The horror-comedy Renfield came along first in April 2023, ending its run with just $26 million. The period piece Last Voyage of the Demeter ended its own run with a mere $21 million.

But Universal is trying again with their ballerina vampire movie Abigail this weekend, the latest bloodbath directed by the filmmakers known as Radio Silence (Ready or Not, Scream).

Unlike Demeter and Renfield, the early reviews for Abigail are incredibly strong, with our own Meagan Navarro calling the film “savagely inventive in terms of its vampiric gore,” ultimately “offering a thrill ride with sharp, pointy teeth.” Read her full review here.

That early buzz – coupled with some excellent trailers – should drive Abigail to moderate box office success, the film already scaring up $1 million in Thursday previews last night. Variety notes that Abigail is currently on track to enjoy a $12 million – $15 million opening weekend, which would smash Renfield ($8 million) and Demeter’s ($6 million) opening weekends.

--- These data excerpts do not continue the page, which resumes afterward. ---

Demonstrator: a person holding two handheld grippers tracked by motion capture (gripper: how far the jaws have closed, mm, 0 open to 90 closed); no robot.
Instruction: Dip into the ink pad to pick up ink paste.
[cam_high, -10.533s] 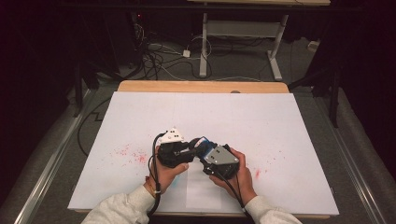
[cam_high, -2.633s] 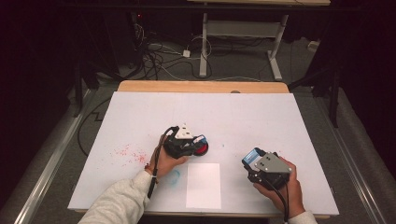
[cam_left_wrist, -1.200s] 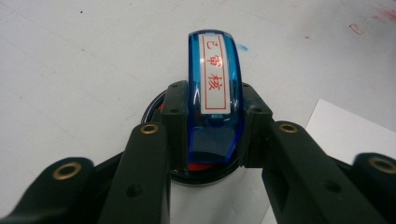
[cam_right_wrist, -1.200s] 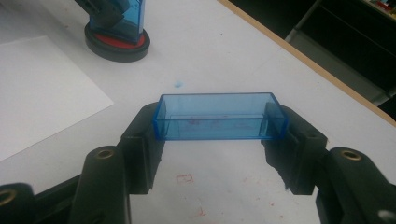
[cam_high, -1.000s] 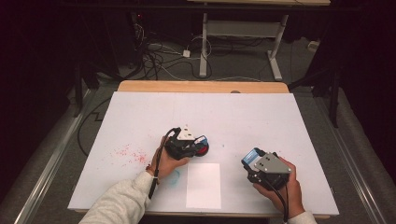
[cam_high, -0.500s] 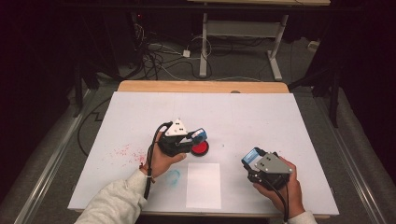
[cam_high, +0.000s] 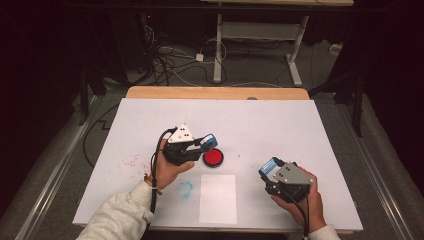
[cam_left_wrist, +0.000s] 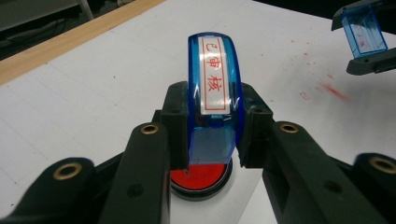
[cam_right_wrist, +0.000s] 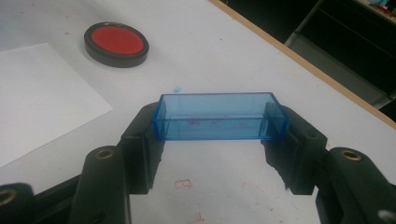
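Note:
My left gripper (cam_high: 204, 144) is shut on a blue stamp (cam_high: 209, 140) and holds it just above and left of the round red ink pad (cam_high: 213, 158). In the left gripper view the jaws clamp the sides of the stamp (cam_left_wrist: 214, 93), whose label bears red characters, and the ink pad (cam_left_wrist: 201, 176) lies right beneath it. A white paper sheet (cam_high: 218, 198) lies in front of the pad. At the right, my right gripper (cam_high: 267, 170) is shut on the stamp's clear blue cap (cam_right_wrist: 219, 116), held off the table by its two ends.
A white cover (cam_high: 300, 125) lies over the table, with a bare wooden strip (cam_high: 215, 92) along the far edge. Red ink specks (cam_high: 131, 162) and a blue smear (cam_high: 185, 189) mark the cover at the left. Cables and desk legs lie on the floor beyond.
My left gripper has lifted the stamp up and a little to the left off the ink pad, uncovering the pad's red face. The right gripper and cap have stayed put.

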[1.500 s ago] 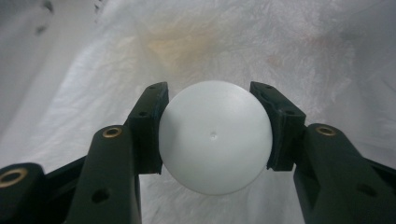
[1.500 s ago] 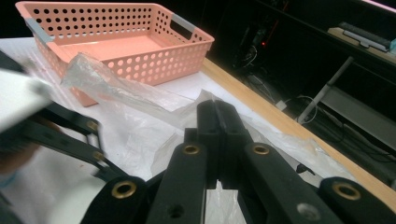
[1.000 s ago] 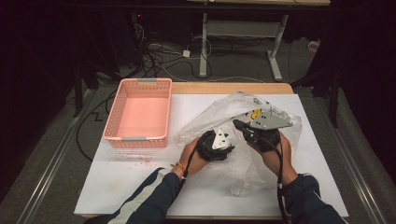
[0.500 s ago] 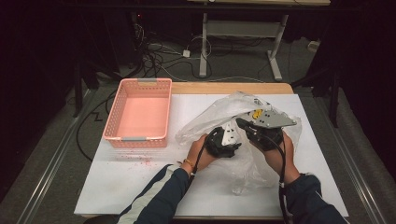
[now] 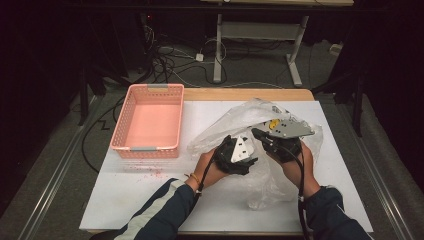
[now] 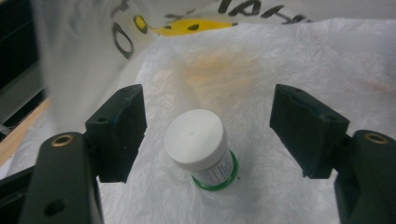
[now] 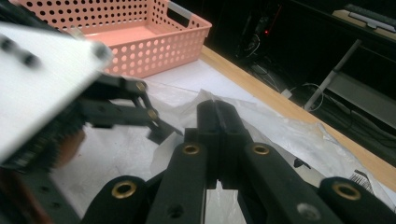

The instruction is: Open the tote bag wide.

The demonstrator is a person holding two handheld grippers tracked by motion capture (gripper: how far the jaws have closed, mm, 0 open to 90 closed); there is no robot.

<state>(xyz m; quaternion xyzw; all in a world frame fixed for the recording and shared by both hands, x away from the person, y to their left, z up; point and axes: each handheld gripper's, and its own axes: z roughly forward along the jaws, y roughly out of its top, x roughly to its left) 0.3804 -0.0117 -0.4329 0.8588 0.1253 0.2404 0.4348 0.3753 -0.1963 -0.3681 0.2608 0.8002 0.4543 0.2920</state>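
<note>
Left gripper view: my left gripper [image 6: 208, 140] sits inside the plastic bag [image 6: 289, 60], jaws spread wide either side of a white-capped bottle [image 6: 201, 148], touching neither.
My right gripper [image 7: 218, 122] is pinched together on the bag's film, with the pink basket [image 7: 112, 37] beyond.

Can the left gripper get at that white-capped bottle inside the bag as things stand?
Probably yes. The left gripper is open, its jaws standing either side of the white-capped bottle with nothing between them. The right gripper is shut on the plastic bag, apparently holding its mouth up out of the way.
</note>
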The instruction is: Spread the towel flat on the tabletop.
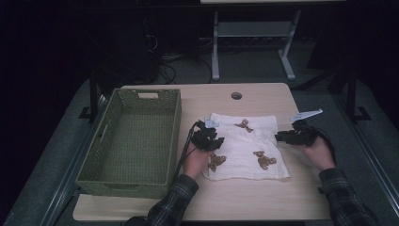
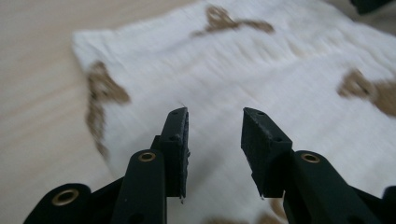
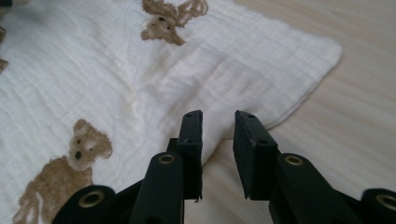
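High view: both the left gripper and right gripper hang spread, unladen, over the folded white bear-print muslin cloth, probably just-released; lifting it into the nine-o'clock green woven basket needs fresh pinches.

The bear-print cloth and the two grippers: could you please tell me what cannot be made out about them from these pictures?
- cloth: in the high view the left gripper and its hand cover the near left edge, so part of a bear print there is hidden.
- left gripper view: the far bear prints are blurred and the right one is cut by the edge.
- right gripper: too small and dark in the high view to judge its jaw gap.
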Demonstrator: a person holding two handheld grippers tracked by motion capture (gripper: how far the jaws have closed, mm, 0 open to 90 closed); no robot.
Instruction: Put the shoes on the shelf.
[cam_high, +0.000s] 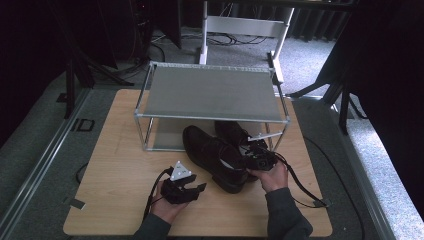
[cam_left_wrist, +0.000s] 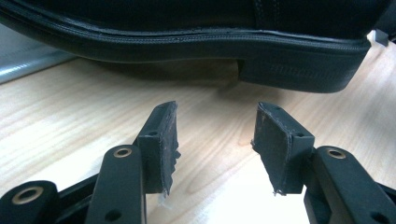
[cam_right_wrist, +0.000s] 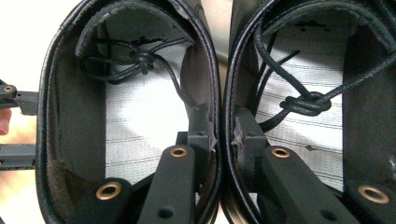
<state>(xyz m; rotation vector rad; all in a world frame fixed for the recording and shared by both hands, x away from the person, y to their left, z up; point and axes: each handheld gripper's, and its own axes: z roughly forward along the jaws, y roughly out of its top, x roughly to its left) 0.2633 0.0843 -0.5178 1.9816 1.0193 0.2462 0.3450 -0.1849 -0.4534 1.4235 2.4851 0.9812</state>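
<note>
Shoes (cam_high: 220, 155), a black pair, lie side by side at the middle of the wooden table (cam_high: 120, 170) in the high view, their toes pointing up-left toward the lower tier of a metal rack (cam_high: 210, 92) that stands at the table's far side. At the right of the pair, the right gripper (cam_high: 260, 159) sits at the heel ends, with the person's right hand (cam_high: 272, 176) behind it. In the right gripper view its jaws are clenched on the two inner walls of the shoes where these meet at the centre of the frame, one jaw inside the left shoe (cam_right_wrist: 126, 116) and the other inside the right shoe (cam_right_wrist: 308, 107), pinching the pair together; knotted laces (cam_right_wrist: 140, 58) lie inside each opening over pale grey insoles. The left gripper (cam_high: 192, 187) rests low at the lower middle of the high view, just left of the nearer shoe's heel, held by the left hand (cam_high: 165, 207). In the left gripper view its jaws stand released with bare tabletop between them, and the sole and heel (cam_left_wrist: 299, 70) of the nearer shoe cross the top of the frame, close ahead but apart from the pads.
</note>
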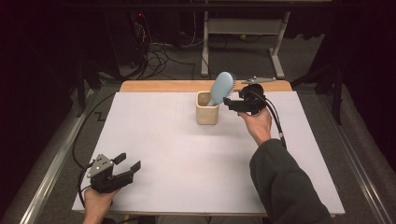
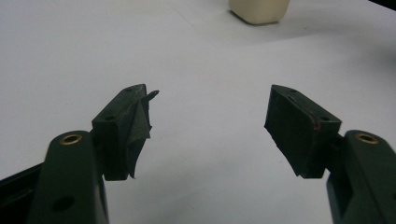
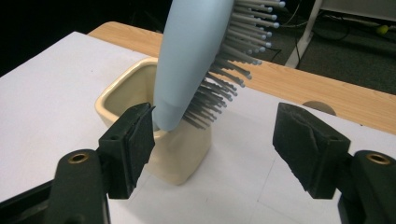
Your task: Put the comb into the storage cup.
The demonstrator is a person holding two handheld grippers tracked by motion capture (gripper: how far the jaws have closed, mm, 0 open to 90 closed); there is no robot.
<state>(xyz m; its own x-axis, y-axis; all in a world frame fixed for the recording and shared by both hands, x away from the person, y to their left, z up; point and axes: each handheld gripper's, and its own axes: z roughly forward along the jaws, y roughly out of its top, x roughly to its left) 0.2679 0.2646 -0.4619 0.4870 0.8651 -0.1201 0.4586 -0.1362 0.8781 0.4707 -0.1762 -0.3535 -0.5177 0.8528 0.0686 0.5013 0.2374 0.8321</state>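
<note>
White sheet (image 1: 187, 177) over my wooden table (image 1: 159, 86), dark room; one hairbrush (image 1: 221, 87), one cup (image 1: 207, 112); my right gripper (image 1: 229, 102) and left gripper (image 1: 128, 162) gape empty.

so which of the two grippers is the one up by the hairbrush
The right gripper, held at the far side of the table beside the cream cup with the blue hairbrush standing in it, fingers open. The left gripper rests at the near left corner, away from both.

A wooden table (image 1: 159, 86) has a big white sheet (image 1: 187, 158) on top. A cream cup (image 1: 207, 114) stands on the sheet near the back.
</note>
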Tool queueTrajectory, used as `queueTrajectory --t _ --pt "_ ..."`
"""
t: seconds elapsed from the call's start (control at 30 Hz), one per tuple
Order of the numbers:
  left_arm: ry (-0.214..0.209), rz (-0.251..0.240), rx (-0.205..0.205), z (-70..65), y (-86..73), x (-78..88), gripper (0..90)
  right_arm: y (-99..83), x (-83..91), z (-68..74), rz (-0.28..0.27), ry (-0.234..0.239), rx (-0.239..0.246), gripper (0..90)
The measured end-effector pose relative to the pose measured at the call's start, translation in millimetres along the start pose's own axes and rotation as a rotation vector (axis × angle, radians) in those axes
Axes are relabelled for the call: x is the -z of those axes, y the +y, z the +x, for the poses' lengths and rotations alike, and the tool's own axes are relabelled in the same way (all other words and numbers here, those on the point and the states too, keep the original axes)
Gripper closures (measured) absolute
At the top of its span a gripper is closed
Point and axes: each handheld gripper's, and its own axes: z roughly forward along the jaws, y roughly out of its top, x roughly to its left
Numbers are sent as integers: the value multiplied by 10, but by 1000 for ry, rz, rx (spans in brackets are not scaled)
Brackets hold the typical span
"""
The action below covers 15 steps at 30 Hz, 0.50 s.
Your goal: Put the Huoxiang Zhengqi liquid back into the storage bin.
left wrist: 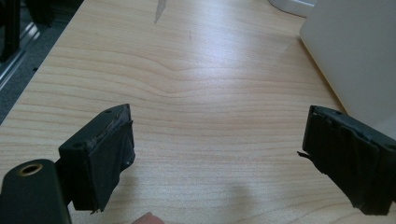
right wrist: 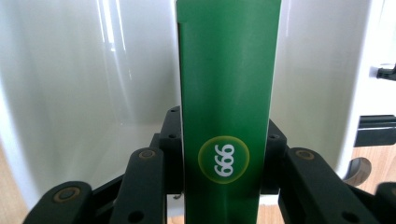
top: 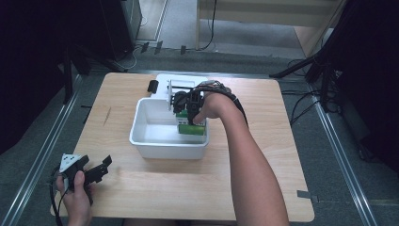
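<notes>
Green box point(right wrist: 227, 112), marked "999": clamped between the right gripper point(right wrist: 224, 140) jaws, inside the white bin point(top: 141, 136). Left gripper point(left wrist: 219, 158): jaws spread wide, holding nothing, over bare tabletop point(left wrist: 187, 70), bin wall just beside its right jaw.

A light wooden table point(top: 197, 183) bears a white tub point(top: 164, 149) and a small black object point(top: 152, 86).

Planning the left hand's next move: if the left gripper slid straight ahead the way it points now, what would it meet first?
Probably nothing soon: ahead of the open left gripper lies bare table. The white bin stands off to its right, likely just clear, though depth is unclear.
</notes>
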Motion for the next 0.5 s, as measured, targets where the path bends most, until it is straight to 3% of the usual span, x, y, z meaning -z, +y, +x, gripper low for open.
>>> queueTrajectory --t 0.5 --pt "0 1 1 0 0 -2 96 -8 -156 1 2 4 -24 620"
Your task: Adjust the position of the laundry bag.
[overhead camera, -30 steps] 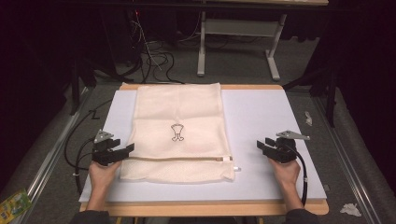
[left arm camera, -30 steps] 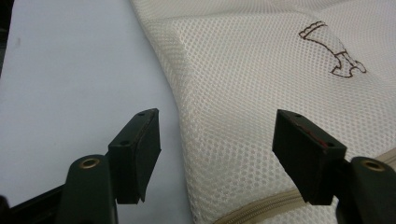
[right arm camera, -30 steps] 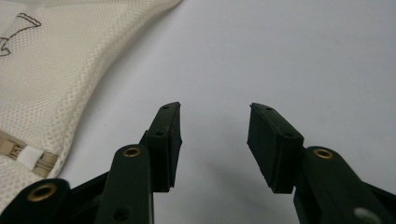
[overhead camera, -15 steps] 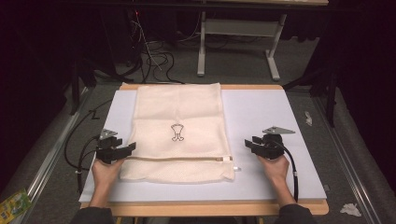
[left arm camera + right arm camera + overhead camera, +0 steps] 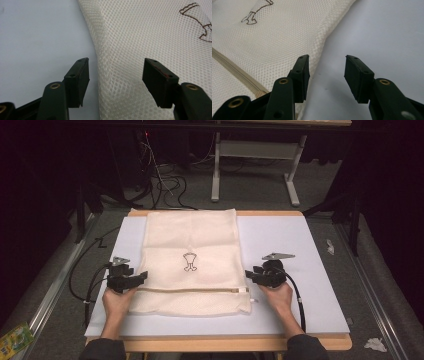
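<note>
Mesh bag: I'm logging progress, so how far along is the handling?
Done: the mesh bag lies flat on the board, its zipper shut. In hand: the left tool, jaws just closing slightly, straddles its left edge; the right tool stands open by its right edge. Left: gripping and moving it.

Room's pretty dark past the table (image 5: pixel 310 250), which looks lit from overhead, bright and even with no glare. Floor at 12 o'clock fades to near black. High view is soft and a bit grainy. Both gripper views are sharp on the mesh bag (image 5: pixel 140 37), with faint shadows under the jaws.
</note>
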Motion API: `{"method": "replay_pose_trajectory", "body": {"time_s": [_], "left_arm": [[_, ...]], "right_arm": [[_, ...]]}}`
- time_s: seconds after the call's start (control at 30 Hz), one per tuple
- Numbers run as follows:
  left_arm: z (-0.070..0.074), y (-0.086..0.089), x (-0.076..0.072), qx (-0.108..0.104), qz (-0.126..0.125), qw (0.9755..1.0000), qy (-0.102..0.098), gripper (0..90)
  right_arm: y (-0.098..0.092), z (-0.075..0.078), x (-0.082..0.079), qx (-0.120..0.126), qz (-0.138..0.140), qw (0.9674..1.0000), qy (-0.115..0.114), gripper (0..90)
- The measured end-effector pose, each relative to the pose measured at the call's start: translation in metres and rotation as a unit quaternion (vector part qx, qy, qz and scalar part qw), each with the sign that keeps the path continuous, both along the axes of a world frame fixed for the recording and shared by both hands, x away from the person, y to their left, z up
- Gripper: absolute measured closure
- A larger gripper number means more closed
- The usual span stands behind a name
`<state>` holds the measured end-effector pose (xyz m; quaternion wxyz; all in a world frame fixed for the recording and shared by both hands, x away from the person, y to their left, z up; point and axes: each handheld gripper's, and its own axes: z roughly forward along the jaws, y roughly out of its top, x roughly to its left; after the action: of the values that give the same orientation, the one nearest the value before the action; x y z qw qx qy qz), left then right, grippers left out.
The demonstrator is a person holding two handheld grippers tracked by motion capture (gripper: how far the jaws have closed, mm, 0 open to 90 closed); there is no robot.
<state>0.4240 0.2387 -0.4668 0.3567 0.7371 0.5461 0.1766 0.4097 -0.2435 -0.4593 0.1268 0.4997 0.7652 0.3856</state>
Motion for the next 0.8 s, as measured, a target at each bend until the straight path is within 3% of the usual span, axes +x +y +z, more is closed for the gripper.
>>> {"method": "replay_pose_trajectory", "body": {"time_s": [0.33, 0.57, 0.73, 0.8], "left_arm": [[0.000, 0.000, 0.006, -0.008, 0.006, 0.9999, 0.011, 46.3], [-0.005, -0.002, 0.011, -0.004, 0.007, 0.9995, 0.030, 50.3], [-0.006, -0.003, 0.013, -0.006, 0.005, 0.9994, 0.035, 61.0], [-0.006, -0.003, 0.012, 0.004, 0.002, 0.9997, 0.025, 65.3]], "right_arm": [[0.019, 0.001, 0.012, -0.005, -0.001, 0.9999, 0.013, 55.4], [0.025, -0.005, 0.020, -0.007, -0.005, 0.9994, 0.034, 55.5], [0.031, -0.007, 0.025, -0.013, 0.007, 0.9986, 0.050, 70.5], [0.032, -0.007, 0.026, -0.014, 0.007, 0.9984, 0.054, 74.1]]}}
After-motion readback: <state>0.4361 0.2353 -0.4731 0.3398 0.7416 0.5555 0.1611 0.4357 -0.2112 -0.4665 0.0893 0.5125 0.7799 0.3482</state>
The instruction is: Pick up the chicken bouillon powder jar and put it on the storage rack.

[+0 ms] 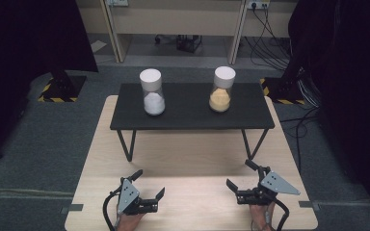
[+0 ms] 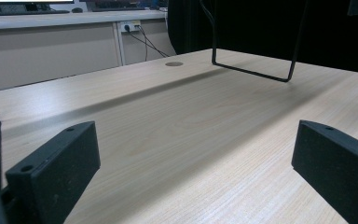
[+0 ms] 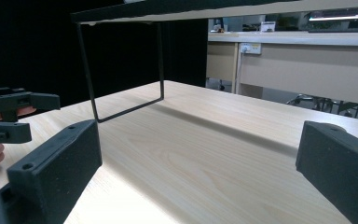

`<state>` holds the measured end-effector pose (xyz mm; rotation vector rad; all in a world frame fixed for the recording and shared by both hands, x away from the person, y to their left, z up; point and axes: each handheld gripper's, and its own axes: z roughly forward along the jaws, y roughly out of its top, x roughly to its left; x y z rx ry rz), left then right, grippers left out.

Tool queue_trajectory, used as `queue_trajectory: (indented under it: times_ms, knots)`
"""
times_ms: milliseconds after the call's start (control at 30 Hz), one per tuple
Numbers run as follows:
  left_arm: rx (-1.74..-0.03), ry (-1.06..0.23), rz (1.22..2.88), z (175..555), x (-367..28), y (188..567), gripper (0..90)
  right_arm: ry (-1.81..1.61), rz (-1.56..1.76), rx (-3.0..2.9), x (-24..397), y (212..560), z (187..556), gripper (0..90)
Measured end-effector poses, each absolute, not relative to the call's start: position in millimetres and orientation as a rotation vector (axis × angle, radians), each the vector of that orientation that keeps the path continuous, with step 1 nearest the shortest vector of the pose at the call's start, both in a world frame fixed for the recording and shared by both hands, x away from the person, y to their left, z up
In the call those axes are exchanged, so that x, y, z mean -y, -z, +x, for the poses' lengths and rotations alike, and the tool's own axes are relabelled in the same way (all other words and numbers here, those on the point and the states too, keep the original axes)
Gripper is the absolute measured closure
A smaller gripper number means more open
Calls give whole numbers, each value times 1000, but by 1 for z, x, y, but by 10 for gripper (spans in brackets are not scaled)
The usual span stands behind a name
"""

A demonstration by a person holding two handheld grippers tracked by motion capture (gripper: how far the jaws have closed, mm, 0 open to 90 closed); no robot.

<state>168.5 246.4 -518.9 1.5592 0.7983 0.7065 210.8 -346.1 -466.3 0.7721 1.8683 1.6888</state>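
while both jars stand upright on the shelf (image 1: 188,120) | white jar (image 1: 152,91) left, yellow jar (image 1: 221,89) right | left gripper (image 1: 148,186), right gripper (image 1: 240,174) agape, empty

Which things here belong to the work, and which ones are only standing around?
Belong to the work:
jar of white powder
jar of yellow powder
black raised shelf
left hand-held gripper, open
right hand-held gripper, open

Only standing around:
cables on the floor
wall sockets
striped stand bases
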Motion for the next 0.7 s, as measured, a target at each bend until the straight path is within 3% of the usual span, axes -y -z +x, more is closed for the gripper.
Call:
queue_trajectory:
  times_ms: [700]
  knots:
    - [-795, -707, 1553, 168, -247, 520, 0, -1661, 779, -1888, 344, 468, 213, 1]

Working to Abigail‘s advantage is the film’s reported $28 million production budget, making it a more affordable box office bet for Universal than the two aforementioned movies.

Stay tuned for more box office reporting in the coming days.

In Abigail, “After a group of would-be criminals kidnap the 12-year-old ballerina daughter of a powerful underworld figure, all they have to do to collect a $50 million ransom is watch the girl overnight. In an isolated mansion, the captors start to dwindle, one by one, and they discover, to their mounting horror, that they’re locked inside with no normal little girl.”